I will admit, though, that this was a hard read because it felt horribly relevant right now.  A proliferation of little rules to try to control every aspect of someone's lives?  Rules about who can go where and with whom, demands for compliance with things individuals don't agree with, firing people for not toeing every new line drawn arbitrarily in the sand, and a general attack on personal freedoms... no, that doesn't sound familiar at all, does it?  I'm sick of it in real life, and so reading a fictional version of that was not enjoyable.  I like my reading to be a time to experience new things, not be reminded of what I'm currently going through, and that's never been truer than this past 18 months or so.  

But I did finish it.  I did enjoy it, on a whole.  I'm very much looking forward to the next book, though I have some October reading commitments that mean I might have to put off book 6 until next month.  We'll see.

Mine from my instagram


Particularly Good Bits:

"No, like all young people, you are quite sure that you alone feel and think, you alone recognize danger, you alone are the only one clever enough to realize what the Dark Lord may be planning..." (p. 496).

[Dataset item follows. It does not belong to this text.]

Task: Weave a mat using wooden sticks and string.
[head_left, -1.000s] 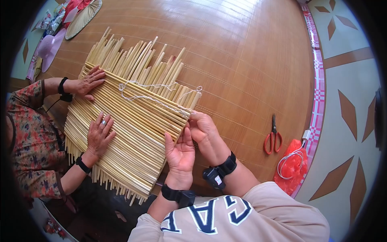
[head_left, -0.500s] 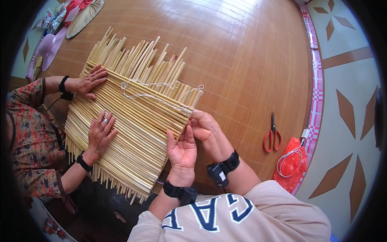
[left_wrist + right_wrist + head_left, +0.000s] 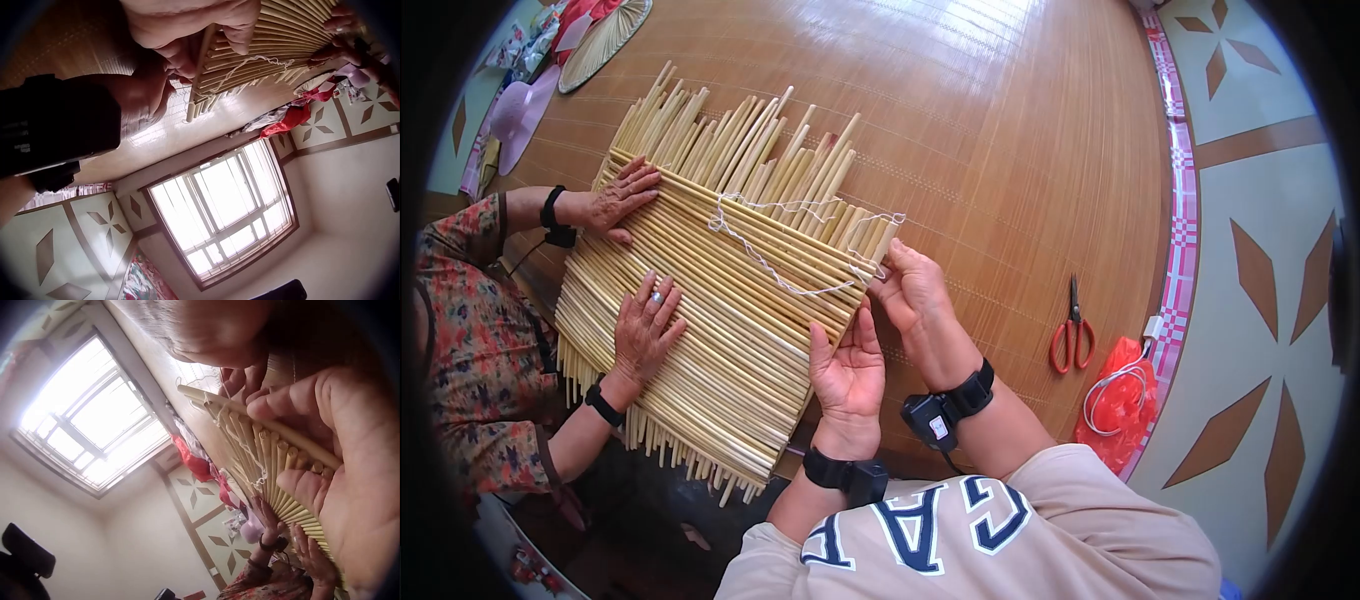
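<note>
A mat of pale stalks [image 3: 730, 330], laid crosswise over a second layer, lies in front of me. My left hand [image 3: 847, 375] grips its near right edge. In the right wrist view that thumb [image 3: 306, 487] presses on the stalks, with the fingers round the edge stalk. My right hand [image 3: 915, 290] is at the corner just beyond, curled fingers pinching a thin white cord [image 3: 878, 268]; the fingertips are partly hidden. More cord [image 3: 770, 270] loops loosely across the top stalks. Another person's hands [image 3: 640, 335] rest flat on the mat's left side.
Red-handled scissors [image 3: 1072, 340] lie to the right, near a red plastic bag [image 3: 1122, 400] with a white cable. Beneath is a brown slatted bed mat [image 3: 1000, 180] with a pink checked border [image 3: 1185, 200]. A hand fan [image 3: 605, 45] and a purple hat [image 3: 522, 120] are far left.
My right hand has shifted slightly up and away along the corner. The loose cord on the stalks has slid and now sags lower. My left hand and the other person's hands stay put.
</note>
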The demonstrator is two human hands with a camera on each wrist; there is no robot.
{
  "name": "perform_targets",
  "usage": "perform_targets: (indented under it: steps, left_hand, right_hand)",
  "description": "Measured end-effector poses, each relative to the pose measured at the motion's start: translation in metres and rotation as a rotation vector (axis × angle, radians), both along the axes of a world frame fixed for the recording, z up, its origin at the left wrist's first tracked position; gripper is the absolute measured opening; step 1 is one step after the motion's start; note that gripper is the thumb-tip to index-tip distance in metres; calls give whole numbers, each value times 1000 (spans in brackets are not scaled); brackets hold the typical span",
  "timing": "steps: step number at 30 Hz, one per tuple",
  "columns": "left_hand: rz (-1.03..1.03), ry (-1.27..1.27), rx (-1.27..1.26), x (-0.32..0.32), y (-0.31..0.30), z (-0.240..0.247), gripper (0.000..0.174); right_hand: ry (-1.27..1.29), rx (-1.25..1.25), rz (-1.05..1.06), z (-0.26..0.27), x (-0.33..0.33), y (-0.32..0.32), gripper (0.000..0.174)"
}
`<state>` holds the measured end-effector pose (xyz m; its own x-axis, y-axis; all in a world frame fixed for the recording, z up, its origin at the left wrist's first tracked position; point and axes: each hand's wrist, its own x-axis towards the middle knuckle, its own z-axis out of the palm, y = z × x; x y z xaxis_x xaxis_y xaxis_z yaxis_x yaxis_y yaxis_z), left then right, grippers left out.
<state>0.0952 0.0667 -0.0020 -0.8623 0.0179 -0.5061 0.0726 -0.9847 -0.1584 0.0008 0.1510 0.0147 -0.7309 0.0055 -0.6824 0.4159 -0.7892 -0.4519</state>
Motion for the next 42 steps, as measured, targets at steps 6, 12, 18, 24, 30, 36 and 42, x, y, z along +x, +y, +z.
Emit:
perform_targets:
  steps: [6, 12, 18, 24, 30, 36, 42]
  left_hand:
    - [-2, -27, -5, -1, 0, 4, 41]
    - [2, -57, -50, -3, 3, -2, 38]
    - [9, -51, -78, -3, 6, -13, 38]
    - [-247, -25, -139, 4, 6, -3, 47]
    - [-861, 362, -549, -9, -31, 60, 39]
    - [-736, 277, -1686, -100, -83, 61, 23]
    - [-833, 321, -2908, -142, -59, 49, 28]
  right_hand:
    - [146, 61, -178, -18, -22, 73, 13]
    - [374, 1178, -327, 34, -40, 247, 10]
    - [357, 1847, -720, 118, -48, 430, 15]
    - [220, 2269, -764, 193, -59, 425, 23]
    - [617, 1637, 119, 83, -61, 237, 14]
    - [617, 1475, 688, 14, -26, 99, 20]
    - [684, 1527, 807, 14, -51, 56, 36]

If This was a Movie, I Would Rate It:  PG-13 for a lot of danger and peril, some child abuse and torture, and more bad language than in the previous books, though still nothing strongly offensive to me.

2 comments:

  1. It was a hard book to read the first time for me but it's grown on me after that. However, Rowling definitely could've used better editing on it.

    ReplyDelete
    Replies
    1. Yes, this is where you can really tell she had gotten so famous, they didn't bother editing her very well anymore.